= Question and answer system =

Online question and answer software system

A question and answer system (Q&A system) is an online software program that attempts to answer its users' questions. Q&A software is frequently integrated by large and specialist corporations and primarily used as a community that enables users in related fields to exchange questions and respond to both general and specialized questions.

There are numerous examples of Q&A software in both open source and SaaS formats, including Qhub, OSQA, Question2Answer, and Stack Exchange. Communities such as Quora or Stack Exchange are closed source Q&A sites.

==History==
Q&A software is often provided to corporate and specialist sites, so the site and its users can be asked questions as well as provide or receive expert answers to them. This type of software is very helpful for answering inquiries about specialized industries. Users may learn by regularly answering questions or exchanging views with other industry specialists using the website.
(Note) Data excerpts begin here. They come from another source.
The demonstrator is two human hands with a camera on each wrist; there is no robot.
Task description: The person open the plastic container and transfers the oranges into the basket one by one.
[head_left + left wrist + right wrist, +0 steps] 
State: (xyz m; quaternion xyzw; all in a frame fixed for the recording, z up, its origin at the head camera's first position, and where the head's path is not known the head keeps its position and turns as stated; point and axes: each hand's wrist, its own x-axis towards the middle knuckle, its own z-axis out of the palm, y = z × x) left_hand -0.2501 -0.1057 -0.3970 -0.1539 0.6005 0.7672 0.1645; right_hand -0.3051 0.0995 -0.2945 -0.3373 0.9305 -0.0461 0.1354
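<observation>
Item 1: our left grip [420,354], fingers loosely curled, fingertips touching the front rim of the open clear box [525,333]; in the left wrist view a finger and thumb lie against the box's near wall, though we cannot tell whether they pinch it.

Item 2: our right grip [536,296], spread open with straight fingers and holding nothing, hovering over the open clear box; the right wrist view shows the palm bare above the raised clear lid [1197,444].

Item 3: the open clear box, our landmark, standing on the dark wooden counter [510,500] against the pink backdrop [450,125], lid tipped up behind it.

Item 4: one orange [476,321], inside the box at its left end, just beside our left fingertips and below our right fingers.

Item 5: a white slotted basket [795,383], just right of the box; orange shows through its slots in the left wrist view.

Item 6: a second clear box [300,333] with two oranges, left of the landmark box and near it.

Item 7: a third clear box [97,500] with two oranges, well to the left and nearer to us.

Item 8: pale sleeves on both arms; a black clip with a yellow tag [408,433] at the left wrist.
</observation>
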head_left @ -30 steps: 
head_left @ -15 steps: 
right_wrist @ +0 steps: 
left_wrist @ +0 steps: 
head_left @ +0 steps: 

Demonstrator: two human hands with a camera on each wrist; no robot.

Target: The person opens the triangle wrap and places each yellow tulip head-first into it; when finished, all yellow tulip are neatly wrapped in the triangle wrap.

In the late 1990s, a free online service called Answer Point provided by Ask Jeeves, was launched, allowing users to ask questions and with the help of other people, have them answered. The slogan of the service, "The Ask Jeeves Answer Point is the place where you can ask and answer questions. Have a question? Post it! Know the answer? Post it!", indicated the main function of it, which inspired the creation of later Q&A sites. The last archived version of the Ask Point was from late 2001 when it still allowed registration.

Since then, more and more sites have begun to offer Q&A services. Google launched its Q&A service called Google Questions and Answers in August 2001 which used Google staffers to answer questions by e-mail. A flat fee (US$3.00) was involved for an answer. In April 2002, Google launched Google Answers, which allowed users to post answers to questions, to replace its predecessor. Google Answers cost askers $2 to $200 for an accepted answer. By late December 2006, it was fully closed to new activity.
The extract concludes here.